We are going to see strong Gross Domestic Product (GDP) numbers for this quarter and into next quarter as compared to this time last year. Obviously, business/GDP ground to a halt at this time last year. Demand is picking up and will continue to pick up as we progress toward a post-pandemic economy. Interest rates are still very low from a historical perspective, so housing and other large ticket items will be in high demand. This is part of the reason that inflation is increasing.
There has been a rotation in the market away from technology stocks being the leaders.
Energy stocks and commodities have been doing very well. The winners since the fall have been small company stocks, energy stocks, commodities (do well with inflation), and financial stocks, especially banks which do well when interest rates rise.
Bonds – Inflation and Interest Rates
We have supply-side shortages (including labor shortages) and increasing demand which will increase inflation. We recently wrote about the drivers of inflation in this blog article.
Housing and Inflation
The low interest rates allow buyers to afford homes (lower mortgage payments) even with the increased prices. With low inventory and these interest rates, the demand will continue to outpace the supply of used homes and new homes to be built. All of this increased demand, which is stressing limited supply, will increase inflation.
Inflation and Interest Rates
Increasing inflation has made longer-term interest rates spike.
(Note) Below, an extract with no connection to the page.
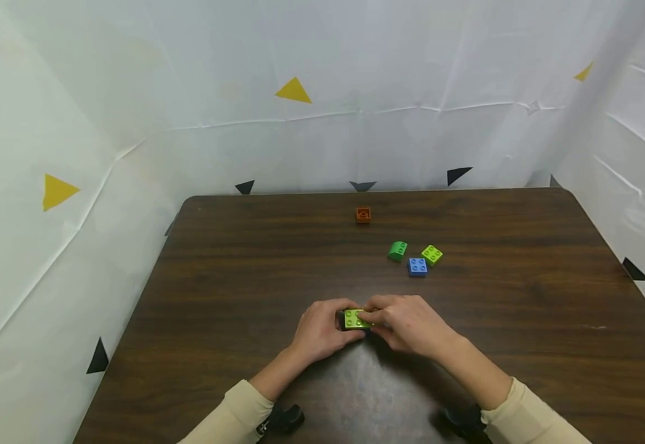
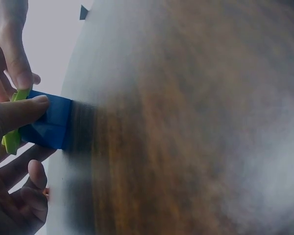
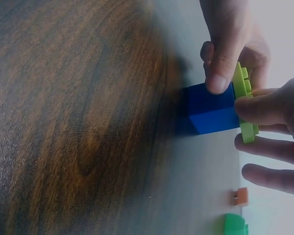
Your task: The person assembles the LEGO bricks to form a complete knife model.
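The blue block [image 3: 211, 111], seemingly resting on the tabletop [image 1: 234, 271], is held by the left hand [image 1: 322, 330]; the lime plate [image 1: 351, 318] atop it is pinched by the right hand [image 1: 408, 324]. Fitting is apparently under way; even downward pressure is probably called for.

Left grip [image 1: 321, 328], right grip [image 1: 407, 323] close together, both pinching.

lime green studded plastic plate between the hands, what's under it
A blue plastic block shows beneath the lime green studded plate; its top face is covered, so how the two join can't be seen.
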The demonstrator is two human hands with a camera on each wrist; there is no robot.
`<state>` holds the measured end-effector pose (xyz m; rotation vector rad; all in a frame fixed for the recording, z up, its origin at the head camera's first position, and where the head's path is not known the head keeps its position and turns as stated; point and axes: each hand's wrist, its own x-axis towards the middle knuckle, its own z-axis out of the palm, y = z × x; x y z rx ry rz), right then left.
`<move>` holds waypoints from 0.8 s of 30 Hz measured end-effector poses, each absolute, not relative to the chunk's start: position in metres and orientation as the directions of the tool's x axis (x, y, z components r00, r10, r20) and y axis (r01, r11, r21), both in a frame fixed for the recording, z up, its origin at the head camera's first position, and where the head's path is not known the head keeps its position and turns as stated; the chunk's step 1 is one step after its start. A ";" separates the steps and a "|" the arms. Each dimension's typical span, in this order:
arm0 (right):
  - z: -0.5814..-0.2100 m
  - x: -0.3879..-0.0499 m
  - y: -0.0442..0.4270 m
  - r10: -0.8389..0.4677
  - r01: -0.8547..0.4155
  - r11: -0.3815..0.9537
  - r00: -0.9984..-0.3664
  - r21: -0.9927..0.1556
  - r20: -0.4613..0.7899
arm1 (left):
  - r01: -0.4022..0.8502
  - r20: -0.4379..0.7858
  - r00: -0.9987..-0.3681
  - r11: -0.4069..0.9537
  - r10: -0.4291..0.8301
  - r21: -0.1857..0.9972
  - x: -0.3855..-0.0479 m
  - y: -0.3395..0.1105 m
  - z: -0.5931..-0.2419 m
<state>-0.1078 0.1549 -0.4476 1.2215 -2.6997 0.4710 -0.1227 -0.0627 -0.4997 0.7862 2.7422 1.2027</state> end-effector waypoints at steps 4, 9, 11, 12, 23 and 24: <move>-0.447 -0.108 0.155 -0.707 -0.751 0.618 -0.660 -0.233 0.253 | 0.429 0.152 -0.871 0.573 0.467 0.698 -0.123 -0.063 -0.499; -0.447 -0.108 0.155 -0.707 -0.748 0.615 -0.663 -0.247 0.247 | 0.425 0.146 -0.872 0.574 0.468 0.700 -0.122 -0.062 -0.499; -0.447 -0.108 0.155 -0.704 -0.746 0.616 -0.665 -0.251 0.248 | 0.425 0.144 -0.871 0.575 0.469 0.699 -0.122 -0.062 -0.499; -0.447 -0.108 0.155 -0.704 -0.746 0.617 -0.666 -0.252 0.248 | 0.425 0.142 -0.871 0.574 0.470 0.700 -0.122 -0.062 -0.500; -0.447 -0.108 0.154 -0.698 -0.734 0.632 -0.679 -0.249 0.228 | 0.419 0.131 -0.872 0.581 0.472 0.698 -0.123 -0.062 -0.499; -0.447 -0.108 0.154 -0.698 -0.733 0.634 -0.679 -0.245 0.227 | 0.420 0.132 -0.872 0.582 0.472 0.696 -0.123 -0.062 -0.499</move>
Bonds and the Spike in Long-Term Interest Rates
With interest rates and inflation rising, bonds are getting clobbered. We knew this was coming at some point. We will probably have at least one more move down on interest rates but that may not be until a bit later.
Where most diversified portfolios have a large portion in bonds, especially conservative portfolios, it is a good time to assess the duration (maturity) of bonds in your portfolio. The longer the duration, the more susceptible they are to interest rate spikes. Shorter-term bonds are less volatile, so they lose less money in times of rising interest rates.
Treasury Inflation Protected Securities (TIPS) are a good alternative to long-term US treasury bonds. These bonds adjust for inflation, and although they are impacted by rising interest rates, they are impacted less than long-term treasury bonds without the inflation adjustment.
We have experienced a long-term bull market in bonds, approximately 35 years. The fun is almost over. With the next market or economic downturn, we should see interest rates fall and bonds rally but that could take some time to play out. In the meantime, the interest rate trend is up. You should review your portfolio and adjust your bond allocation accordingly.